"Una cosa mi devi giurere Caterina: che resterai sempre fedele alla tua famiglia. Combatti chi ti sfida, ma resta sempre leale agli Sforza."
Quella tygre di la madonna di Forlì che aveva tucta spaventata la Romagna - viene definita così, nelle cronache del tempo, Caterina Sforza Riario, affascinante protagonista del nuovo romanzo di Carla Maria Russo.
Una tigre.
Splendida, ruggente, pericolosa.
Forse anche il bagliore dei capelli dorati e la fierezza dello sguardo fanno pensare all’animale che abbatte il nemico con una zampata.
All’inizio del libro, però, quando la conosciamo, Caterina ha solo cinque anni, è solo un tigrotto che conquista il cuore del maestro d’armi e di tutta la guarnigione del castello sforzesco di Milano quando esige di essere ammessa a prendere lezioni e a tirare di spada come i fratelli e i cugini.
Ma se non riesce neppure a tenerla in mano, una spada?
Non importa, lei irrobustirà le sue braccine, è la nonna Bianca Maria Sforza ad incoraggiarla.
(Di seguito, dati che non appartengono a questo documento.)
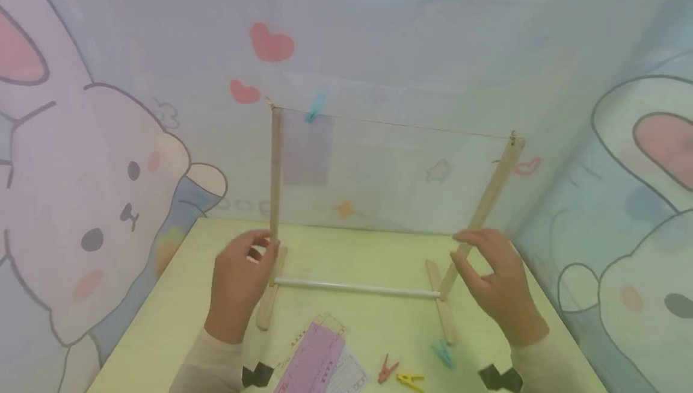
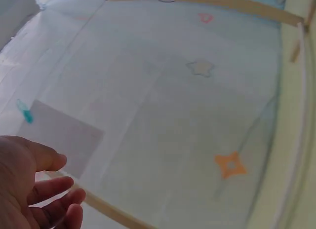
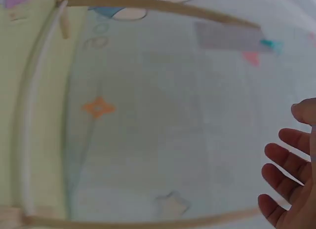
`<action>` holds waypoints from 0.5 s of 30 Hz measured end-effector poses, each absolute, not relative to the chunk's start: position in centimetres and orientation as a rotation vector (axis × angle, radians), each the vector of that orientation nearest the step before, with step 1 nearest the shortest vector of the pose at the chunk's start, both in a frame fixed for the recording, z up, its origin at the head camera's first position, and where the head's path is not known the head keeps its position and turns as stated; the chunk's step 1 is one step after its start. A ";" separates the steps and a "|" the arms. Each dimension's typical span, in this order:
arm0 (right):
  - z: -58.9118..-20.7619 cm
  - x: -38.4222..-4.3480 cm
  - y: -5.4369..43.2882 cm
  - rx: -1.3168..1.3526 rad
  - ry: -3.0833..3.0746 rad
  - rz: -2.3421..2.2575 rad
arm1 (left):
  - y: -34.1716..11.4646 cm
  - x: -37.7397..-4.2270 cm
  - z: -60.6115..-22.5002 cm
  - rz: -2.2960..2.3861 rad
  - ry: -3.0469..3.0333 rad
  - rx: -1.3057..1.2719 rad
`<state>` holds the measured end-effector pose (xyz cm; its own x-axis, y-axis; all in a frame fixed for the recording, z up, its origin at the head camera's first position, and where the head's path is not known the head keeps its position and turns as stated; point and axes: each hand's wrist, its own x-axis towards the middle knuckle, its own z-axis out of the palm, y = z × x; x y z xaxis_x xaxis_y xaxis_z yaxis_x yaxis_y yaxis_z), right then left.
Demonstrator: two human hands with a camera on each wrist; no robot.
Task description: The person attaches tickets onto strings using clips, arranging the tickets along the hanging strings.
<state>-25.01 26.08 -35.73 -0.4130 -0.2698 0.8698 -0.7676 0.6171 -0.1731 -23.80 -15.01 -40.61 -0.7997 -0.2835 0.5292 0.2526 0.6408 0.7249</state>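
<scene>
A small wooden frame has a left post [image 1: 275,170], a leaning right post [image 1: 489,197], a white rod [image 1: 357,287] low between them and a thin string [image 1: 411,127] across the top. A teal clothespin [image 1: 314,109] clips a pale purple card [image 1: 307,151] to the string's left end. My left hand [image 1: 240,278] is at the lower left post, fingers loosely bent beside it; in the left wrist view the thumb [image 2: 49,157] stands apart from the fingers. Around the right post my right hand [image 1: 498,278] is spread, thumb and fingers apart.
On the yellow-green table [image 1: 178,297] lie a purple card sheet [image 1: 311,357] over other printed papers [image 1: 346,375]. Nearby are a red clothespin [image 1: 387,370], a yellow clothespin [image 1: 411,380] and another teal one [image 1: 444,354]. A cartoon-printed curtain [image 1: 379,38] stands behind.
</scene>
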 end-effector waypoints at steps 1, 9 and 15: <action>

Eppure Caterina è una dei figli bastardi che il conte Galeazzo Maria Sforza ha avuto da Lucrezia Landriani, moglie del cortigiano Gian Piero Landriani.
Cresciuta però a corte insieme ai figli che Galeazzo Maria ha avuto dalla moglie Bona, una donna dolcissima che aveva adottato i bastardi del marito.
Il racconto della vita straordinaria di Caterina, che diventerà contessa di Imola e di Forlì, prima insieme al marito Girolamo Riario e poi come reggente per il figlio Ottaviano, procede alternando una narrativa in prima persona - quasi fosse un diario della stessa Caterina, una voce soggettiva e personale carica di emozione - ed una in terza persona che intesse un quadro più vasto e arricchisce la scena di personaggi portando avanti le vicende, fornendo una sorta di cronaca delle ingarbugliate relazioni tra i vari staterelli, con le rivalità, le alleanze, le inimicizie, i giochi di potere portati avanti usando le persone come scacchi umani, trascurando qualunque valore morale o senso di rispetto.
1472. Come tenersi Imola, conquistata da Galeazzo Maria, senza scatenare una guerra con il papa Sisto IV che pretende la restituzione della città?
Con un compromesso, dando in sposa una Sforza a Girolamo Riario, nipote del papa.
Ci sono due fanciulle disponibili. Due bambine, anzi: Costanza, di undici anni, cugina di Galeazzo Maria, e sua figlia Caterina di nove anni.
Che si mandi al sacrificio Costanza!
Sua madre Gabriella Gonzaga, però, si oppone.
Teme che non venga rispettata la legge ecclesiastica che impone si aspetti il compimento dei quattordici anni per consumare il matrimonio.
Allora toccherà a Caterina. Nove anni e un marito di ventisette che ha premura di assicurarsi che il matrimonio sia un passo definitivo.
Che violenta una bimba a cui è stato inculcato il principio che una Sforza non piange, non fiata, è coraggiosa. Un trauma che si porterà dietro per sempre, anche se, dopo, darà sei figli a Girolamo Riario, disprezzandolo ma obbligata a sottomettersi.
Carla Maria Russo ci ha avvisato che questa è un’opera di fantasia e che i fatti storici sono da lei liberamente interpretati.
Se il lettore intende leggere un libro di storia, ha sbagliato libro.
Se però vuole tuffarsi nella storia, accettando che la trama del canovaccio sia solida ma che i colori delle scene raffigurate siano rese brillanti dall’immaginazione, La bastarda degli Sforza è un’appassionante escursione nel passato, tra il 1472 e il 1488, da quando la piccola Caterina impugna la spada per gioco a quando si erge come una furia, come una tigre, dagli spalti della fortezza di Ravaldino, più uomo lei - se attribuiamo il coraggio guerriero solo agli uomini - di quel codardo di suo marito.
Caterina che stringe la bambola mentre Girolamo si impone su di lei, Caterina nella gloria della sua bellezza adolescente quando deve raggiungere il marito, Caterina che si interessa di erbe medicali che le serviranno per curare gli ammalati, Caterina che sfida ali di folla minacciosa uscendo a cavallo da Castel Sant’Angelo, Caterina e si suoi figli prigionieri: Caterina ci incanta, ammiriamo la donna Caterina che ci pare una femminista ante litteram, vogliamo sapere altro di Caterina, giriamo pagina con ansia e… il libro è finito.
Con la promessa che ci sarà un seguito.